Dataset excerpts:
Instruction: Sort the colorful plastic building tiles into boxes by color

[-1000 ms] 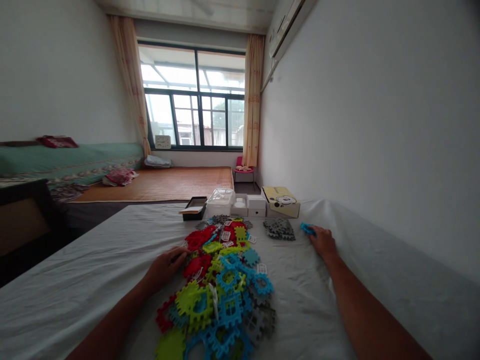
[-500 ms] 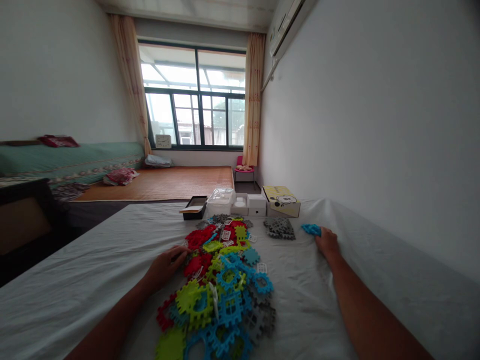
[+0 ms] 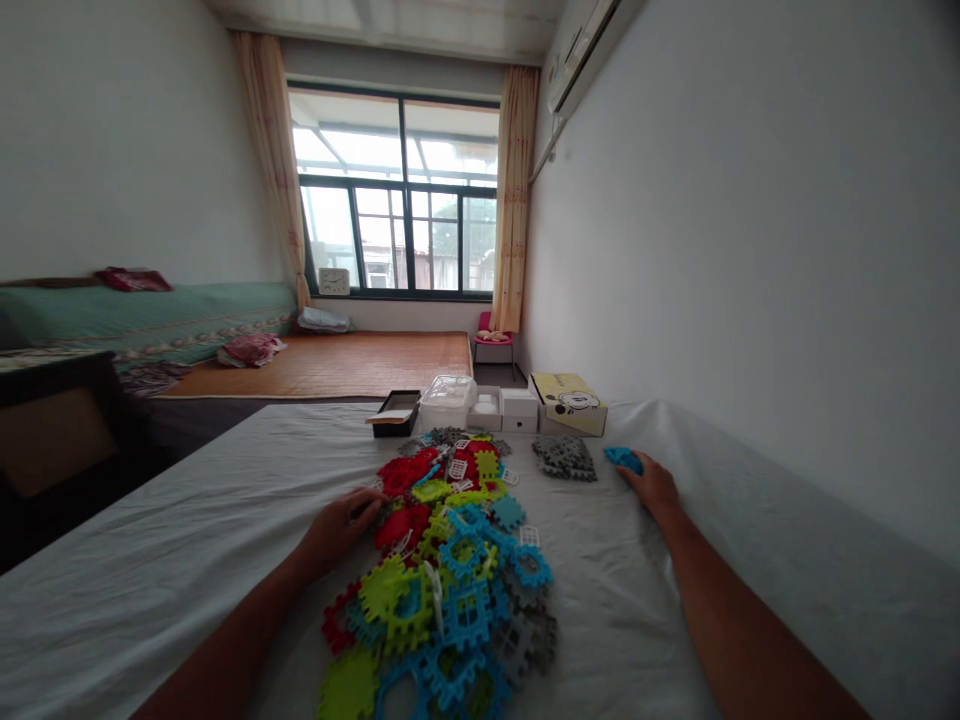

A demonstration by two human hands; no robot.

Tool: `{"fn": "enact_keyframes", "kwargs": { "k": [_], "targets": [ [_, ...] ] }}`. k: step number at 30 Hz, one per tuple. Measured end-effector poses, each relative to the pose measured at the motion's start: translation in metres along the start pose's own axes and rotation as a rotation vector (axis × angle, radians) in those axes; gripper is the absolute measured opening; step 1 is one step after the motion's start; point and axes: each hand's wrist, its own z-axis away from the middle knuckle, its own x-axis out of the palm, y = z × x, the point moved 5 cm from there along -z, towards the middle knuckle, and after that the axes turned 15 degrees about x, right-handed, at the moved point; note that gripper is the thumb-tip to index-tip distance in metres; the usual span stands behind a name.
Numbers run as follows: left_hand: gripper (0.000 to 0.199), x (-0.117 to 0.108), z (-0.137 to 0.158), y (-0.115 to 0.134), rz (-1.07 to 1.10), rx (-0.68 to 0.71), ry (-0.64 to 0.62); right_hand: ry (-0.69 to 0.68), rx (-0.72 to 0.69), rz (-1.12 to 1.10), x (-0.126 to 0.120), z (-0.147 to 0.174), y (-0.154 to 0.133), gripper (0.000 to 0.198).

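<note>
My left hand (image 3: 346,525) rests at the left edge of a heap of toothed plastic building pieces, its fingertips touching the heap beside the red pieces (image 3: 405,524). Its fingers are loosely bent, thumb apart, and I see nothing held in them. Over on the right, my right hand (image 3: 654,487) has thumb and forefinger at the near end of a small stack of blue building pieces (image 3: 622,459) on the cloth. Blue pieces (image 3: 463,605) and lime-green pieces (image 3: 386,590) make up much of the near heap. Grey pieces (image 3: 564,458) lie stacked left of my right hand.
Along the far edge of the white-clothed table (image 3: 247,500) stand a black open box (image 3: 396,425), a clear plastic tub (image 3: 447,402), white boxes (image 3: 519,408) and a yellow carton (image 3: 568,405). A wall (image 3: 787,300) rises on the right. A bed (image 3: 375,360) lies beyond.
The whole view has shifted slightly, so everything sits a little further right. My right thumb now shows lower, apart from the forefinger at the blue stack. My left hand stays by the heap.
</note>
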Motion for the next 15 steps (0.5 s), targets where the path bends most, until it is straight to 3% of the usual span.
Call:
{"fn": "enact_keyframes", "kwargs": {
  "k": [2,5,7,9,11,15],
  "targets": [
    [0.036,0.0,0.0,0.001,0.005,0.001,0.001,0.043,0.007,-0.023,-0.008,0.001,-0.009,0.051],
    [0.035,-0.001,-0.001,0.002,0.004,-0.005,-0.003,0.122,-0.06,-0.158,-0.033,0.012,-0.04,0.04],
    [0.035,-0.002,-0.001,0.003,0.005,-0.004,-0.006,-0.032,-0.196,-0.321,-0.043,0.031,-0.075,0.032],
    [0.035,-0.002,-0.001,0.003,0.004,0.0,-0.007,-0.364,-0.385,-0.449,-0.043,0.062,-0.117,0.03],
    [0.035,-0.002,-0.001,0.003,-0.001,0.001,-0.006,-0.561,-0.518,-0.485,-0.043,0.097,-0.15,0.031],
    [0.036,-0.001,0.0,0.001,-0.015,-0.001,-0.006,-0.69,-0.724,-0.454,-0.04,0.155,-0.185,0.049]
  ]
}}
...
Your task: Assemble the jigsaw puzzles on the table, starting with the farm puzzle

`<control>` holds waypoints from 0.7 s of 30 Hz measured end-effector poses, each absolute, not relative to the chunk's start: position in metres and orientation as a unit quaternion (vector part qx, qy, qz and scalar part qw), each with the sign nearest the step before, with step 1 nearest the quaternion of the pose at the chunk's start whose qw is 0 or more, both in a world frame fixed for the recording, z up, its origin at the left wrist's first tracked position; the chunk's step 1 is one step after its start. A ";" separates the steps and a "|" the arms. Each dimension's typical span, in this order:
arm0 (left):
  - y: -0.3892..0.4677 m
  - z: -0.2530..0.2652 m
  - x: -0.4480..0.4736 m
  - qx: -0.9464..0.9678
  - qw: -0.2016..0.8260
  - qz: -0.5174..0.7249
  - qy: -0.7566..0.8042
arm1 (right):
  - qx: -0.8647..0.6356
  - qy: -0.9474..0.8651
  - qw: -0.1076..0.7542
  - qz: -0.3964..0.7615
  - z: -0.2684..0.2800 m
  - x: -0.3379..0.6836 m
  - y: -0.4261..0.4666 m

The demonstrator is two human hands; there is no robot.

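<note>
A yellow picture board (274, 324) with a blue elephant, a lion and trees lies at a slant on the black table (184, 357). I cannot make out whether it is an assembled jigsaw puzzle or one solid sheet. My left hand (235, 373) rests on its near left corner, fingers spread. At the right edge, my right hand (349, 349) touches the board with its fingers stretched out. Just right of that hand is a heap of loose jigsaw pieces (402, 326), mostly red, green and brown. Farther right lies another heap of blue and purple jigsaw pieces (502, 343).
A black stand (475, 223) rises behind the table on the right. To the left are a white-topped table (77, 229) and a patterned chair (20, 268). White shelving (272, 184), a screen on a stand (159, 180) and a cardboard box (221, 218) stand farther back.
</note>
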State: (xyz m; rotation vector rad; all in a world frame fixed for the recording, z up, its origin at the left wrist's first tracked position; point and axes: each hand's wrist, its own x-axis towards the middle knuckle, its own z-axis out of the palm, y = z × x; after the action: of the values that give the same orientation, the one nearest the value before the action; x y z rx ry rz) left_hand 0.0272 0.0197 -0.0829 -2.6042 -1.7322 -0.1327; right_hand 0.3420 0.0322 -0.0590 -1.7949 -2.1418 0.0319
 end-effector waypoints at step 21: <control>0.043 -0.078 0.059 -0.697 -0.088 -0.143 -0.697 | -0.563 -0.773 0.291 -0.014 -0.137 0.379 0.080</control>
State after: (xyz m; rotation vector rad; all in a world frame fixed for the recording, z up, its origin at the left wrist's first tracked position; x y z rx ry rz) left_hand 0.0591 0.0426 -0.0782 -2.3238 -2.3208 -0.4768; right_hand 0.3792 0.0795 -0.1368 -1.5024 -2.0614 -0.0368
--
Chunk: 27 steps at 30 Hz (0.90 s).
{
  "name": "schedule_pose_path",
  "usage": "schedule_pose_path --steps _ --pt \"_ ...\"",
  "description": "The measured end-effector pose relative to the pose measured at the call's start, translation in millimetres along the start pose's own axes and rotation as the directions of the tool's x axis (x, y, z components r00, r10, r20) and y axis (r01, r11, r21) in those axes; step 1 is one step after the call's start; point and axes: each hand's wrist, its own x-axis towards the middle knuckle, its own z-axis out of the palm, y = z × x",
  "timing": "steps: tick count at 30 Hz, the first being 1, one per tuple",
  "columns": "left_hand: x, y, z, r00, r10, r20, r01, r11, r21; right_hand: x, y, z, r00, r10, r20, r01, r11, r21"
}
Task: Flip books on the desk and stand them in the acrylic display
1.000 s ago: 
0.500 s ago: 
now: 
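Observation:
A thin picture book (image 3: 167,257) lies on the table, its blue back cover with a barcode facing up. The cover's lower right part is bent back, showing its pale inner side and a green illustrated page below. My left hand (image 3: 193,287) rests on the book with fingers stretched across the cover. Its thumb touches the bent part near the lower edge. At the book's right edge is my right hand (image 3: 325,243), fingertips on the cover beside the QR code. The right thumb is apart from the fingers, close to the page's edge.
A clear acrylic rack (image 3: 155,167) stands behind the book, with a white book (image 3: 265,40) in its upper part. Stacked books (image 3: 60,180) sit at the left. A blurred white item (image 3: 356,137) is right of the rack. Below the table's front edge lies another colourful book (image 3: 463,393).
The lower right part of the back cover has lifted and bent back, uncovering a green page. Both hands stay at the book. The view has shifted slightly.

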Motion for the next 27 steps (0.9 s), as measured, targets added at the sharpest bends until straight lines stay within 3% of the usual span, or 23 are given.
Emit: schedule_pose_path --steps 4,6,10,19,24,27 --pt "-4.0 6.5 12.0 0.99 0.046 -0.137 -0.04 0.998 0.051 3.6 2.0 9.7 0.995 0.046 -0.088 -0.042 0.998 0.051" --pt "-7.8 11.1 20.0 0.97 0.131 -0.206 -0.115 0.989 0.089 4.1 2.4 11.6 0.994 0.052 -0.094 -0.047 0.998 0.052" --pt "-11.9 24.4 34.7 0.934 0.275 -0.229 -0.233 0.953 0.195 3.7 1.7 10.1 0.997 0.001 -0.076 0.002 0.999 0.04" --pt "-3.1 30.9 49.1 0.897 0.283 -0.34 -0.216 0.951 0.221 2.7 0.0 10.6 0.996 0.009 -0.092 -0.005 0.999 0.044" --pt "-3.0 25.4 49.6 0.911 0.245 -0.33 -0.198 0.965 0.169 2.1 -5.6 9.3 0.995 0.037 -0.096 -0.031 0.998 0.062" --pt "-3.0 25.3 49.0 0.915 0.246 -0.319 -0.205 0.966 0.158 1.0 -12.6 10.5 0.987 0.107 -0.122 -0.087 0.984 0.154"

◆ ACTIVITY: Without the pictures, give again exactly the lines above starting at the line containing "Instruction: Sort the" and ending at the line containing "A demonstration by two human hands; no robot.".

◆ YOUR SOLUTION:
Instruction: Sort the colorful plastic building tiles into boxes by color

[-1000 ms] 
[-500 ms] 
[+0 ms] 

A demonstration by two human hands; no robot.

This exercise requires no additional answer.